The obtained homology model was used as a starting point for de novo folding of the poorly-scoring N-terminal fragment (residues 1–28), while the homology-modeled core (residues 29–223) was kept ‘frozen’. The search of conformational space for the variable regions was carried out with ROSETTA [25], one of the best existing methods for de novo modeling of entire proteins and variable protein fragments. Representatives of the largest clusters (corresponding to the largest free-energy minima), obtained from the analysis of ROSETTA preliminary models (decoys), were selected. Full length models were obtained by merging the homology-modeled core and the best scoring de novo-modeled fragments, and again optimized using MODELLER to improve stereo-chemical parameters at the junctions between fragments and to alleviate minor steric clashes. As the final model we selected the structure that exhibited the best scores according to both MetaMQAP [22] and PROQ [26] (see below).

Model quality assessment

Although the accuracy of structural models remains unknown until the ‘real’ structure is obtained, there is a number of methods that allows for predicting the accuracy from various features of the model. One approach to predict the quality of a model is based on Anfinsen’s hypothesis, which states that the native structure is in the global energy minimum, hence better models should exhibit lower free energy. A relation between the model quality and the energy, as calculated with physical force-fields (e.g., those commonly used in molecular dynamics simulations), holds, however, only for models that are very close to the real structure (e.g., with RMSD less than 3 Å) [27]. Thus, the application of physical force-fields in connection with very extensive sampling can, sometimes, improve the quality of models that are already very good to start with, nonetheless this approach in general is unable to either assess or improve the quality of models that are outside the native energy basin [28]. On the other hand, a number of methods for model quality assessment have been based on statistical evaluation of coarse-grained features that allow for discrimination of models that are outside the global energy minimum (i.e., almost all models produced by bioinformatic approaches such as comparative modeling or de novo folding). A number of model quality assessment programs (MQAPs) have been recently developed and rigorously tested (reviews: [26, 29]). Here, we used our own “meta-server” MetaMQAP that obtains scores from a number of third-party MQAPs and uses a regression model to calculate a predicted deviation between the position of each residue in the model and its (unknown) position in the real structure [22]. MetaMQAP “consensus” scores shows better correlation with the actual model quality than the scores of constituent methods. Independently, global evaluation of model quality was performed with the PROQ method [26].

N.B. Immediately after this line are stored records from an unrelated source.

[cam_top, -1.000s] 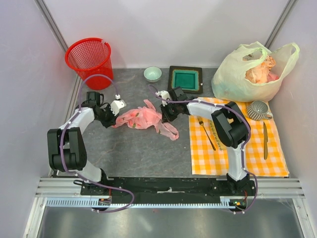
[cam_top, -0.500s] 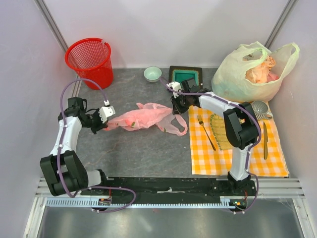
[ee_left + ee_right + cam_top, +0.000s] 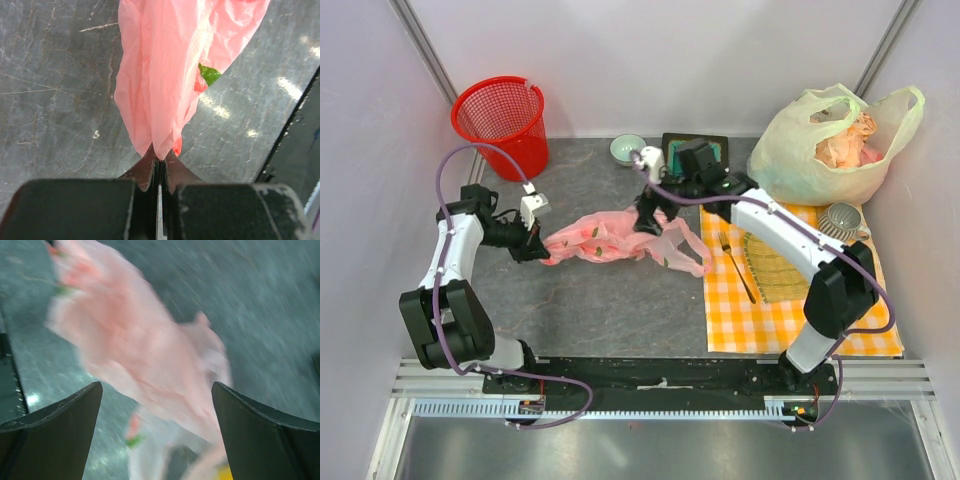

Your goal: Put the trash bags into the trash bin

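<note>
A thin, crinkled pink trash bag (image 3: 610,238) lies stretched across the grey tabletop in the top view. My left gripper (image 3: 535,243) is shut on its left end. In the left wrist view, the pink plastic (image 3: 165,75) runs straight into the closed fingertips (image 3: 159,159). My right gripper (image 3: 647,213) hovers open over the bag's right part. In the blurred right wrist view, the bag (image 3: 140,360) lies below the wide-apart jaws (image 3: 157,400), with nothing held. The round red mesh trash bin (image 3: 502,118) stands in the far left corner, apart from both grippers.
A small green bowl (image 3: 627,149) and a dark square tray (image 3: 698,153) sit at the back. A large pale yellow-green bag (image 3: 830,140) fills the back right. An orange checkered cloth (image 3: 790,300) holds a fork (image 3: 735,265), knife (image 3: 855,280) and grey cup (image 3: 840,222).
My right gripper has opened and let go of the bag, then swung left over it. My left gripper stayed shut on the bag's end and pulled it out leftward.
</note>
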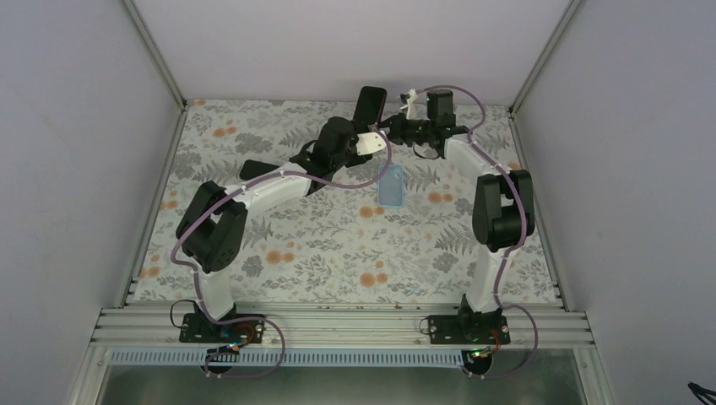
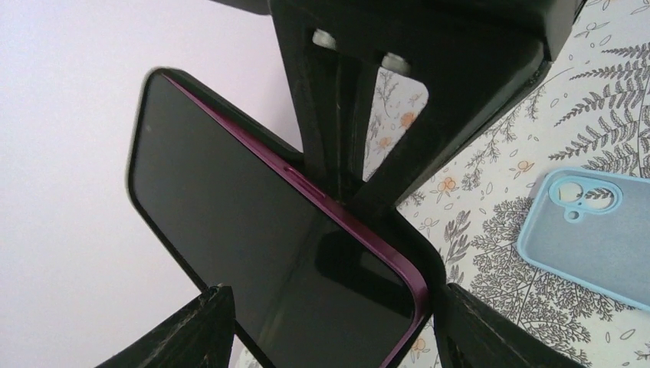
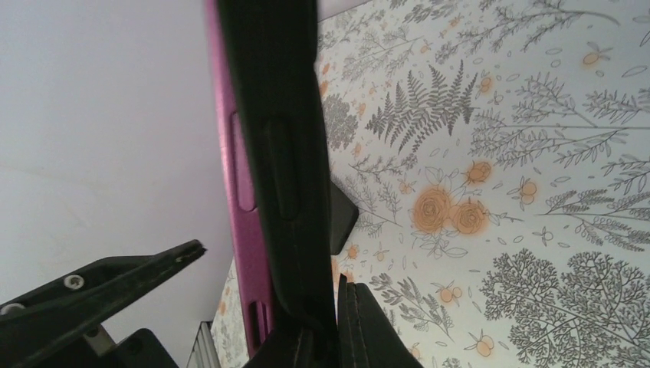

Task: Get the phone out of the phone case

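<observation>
Our left arm point(image 1: 262, 187) reaches from the near left corner of the table toward the middle of the far edge. Our left gripper point(image 1: 369, 133) has its fingers point(image 2: 195, 330) wide apart, one on each side of the phone point(image 1: 370, 103). Our right arm point(image 1: 498, 209) bends at the elbow and turns left along the far edge. Our right gripper point(image 1: 391, 125) pinches the phone's side, its jaws almost together.
</observation>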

Modeling of the protein–DNA complex

Prediction of DNA-binding sites on the protein surface was carried out with PPI-PRED [30], which proposes three sites ranked according to confidence. As there is no protein-DNA complex structure for any homolog of EndoV, and EndoV active site was suggested to be related to Ribonuclease H, we superimposed the EcEndoV model with RNase H-DNA/RNA hybrid complex structure [31], removed the protein moiety of RNase H and considered the resulting EcEndoV-DNA/RNA complex as a very rough approximation of how the EndoV might interact with its nucleic acid substrate. The coordinate file of a B-DNA molecule (PDB Id: 1hq7) was obtained from the RCSB Protein Data Bank (PDB) [32]. The A to I mutation was approximated by replacing the N6 atom of adenosine with an O6 atom, without any further changes of the Watson–Crick base pairing geometry. Cofactor metal ions were copied from the RNase H-DNA/RNA complex structure. To generate a structural model of EcEndoV–DNA interaction we used HADDOCK (High Ambiguity Driven biomolecular DOCKing) version 2.0 [33, 34], a computational docking method that allows to make use of biochemical and/or biophysical information. The active and passive residues defined for HADDOCK to drive the docking process were chosen based on experimental data about EndoV residues involved in protein–DNA interactions [5], residues located in the “de novo” predicted interaction interface (PPI-PRED results), as well as residues buried in the afore-mentioned model with the DNA/RNA hybrid from the superimposed RNase H structure. A 2 Å distance was used to define the ambiguous interaction restraints (AIRs). The lowest-scoring member of the largest cluster of docking solutions was selected as a final low-resolution model of the EcEndoV–DNA complex.

Model analysis

Mapping of sequence conservation, from the EndoV family MSA onto the final model was done via the ConSurf server [35], using the neighbor joining (NJ) algorithm for generating the phylogenetic tree, with the JTT substitution matrix and empirical Bayesian method of calculating the amino acid conservation scores. The distribution of electrostatic potential was calculated for the final model using the APBS software package [36].

Results and discussion

Sequence analysis and protein fold-recognition of E. coli EndoV

In order to identify homologs of EcEndoV, we used its full-length sequence as a query to search the non redundant (nr) protein database with PSI-BLAST (see methods). Sequences with significant similarity to the entire query (e-value < 0.005) were found in organisms from all domains of life and included supposed EndoV orthologs as well as Excinuclease ABC subunit C (UvrC) proteins and a group of archaeal hypothetical proteins of unknown function. Unlike EndoV, both these families possess structurally characterized representatives in the Protein Data Bank: 2nrr, 2nrt, 2nrv, 2nrw, 2nrx, 2nrz for the C-terminal part of UvrC from T. maritima and 2qh9 (UPF0215 protein AF_1433 — a protein of unknown function from A. fulgidus) for the archaeal family of functionally uncharacterized proteins. Archaeal proteins turned out to be members of COG1628 family, functionally uncharacterized and annotated as Endonuclease V homologs [37]. COG1628 contains sequences from Euryarchaeota, Crenarchaeota and one protein from bacterium Deinococcus radiodurans.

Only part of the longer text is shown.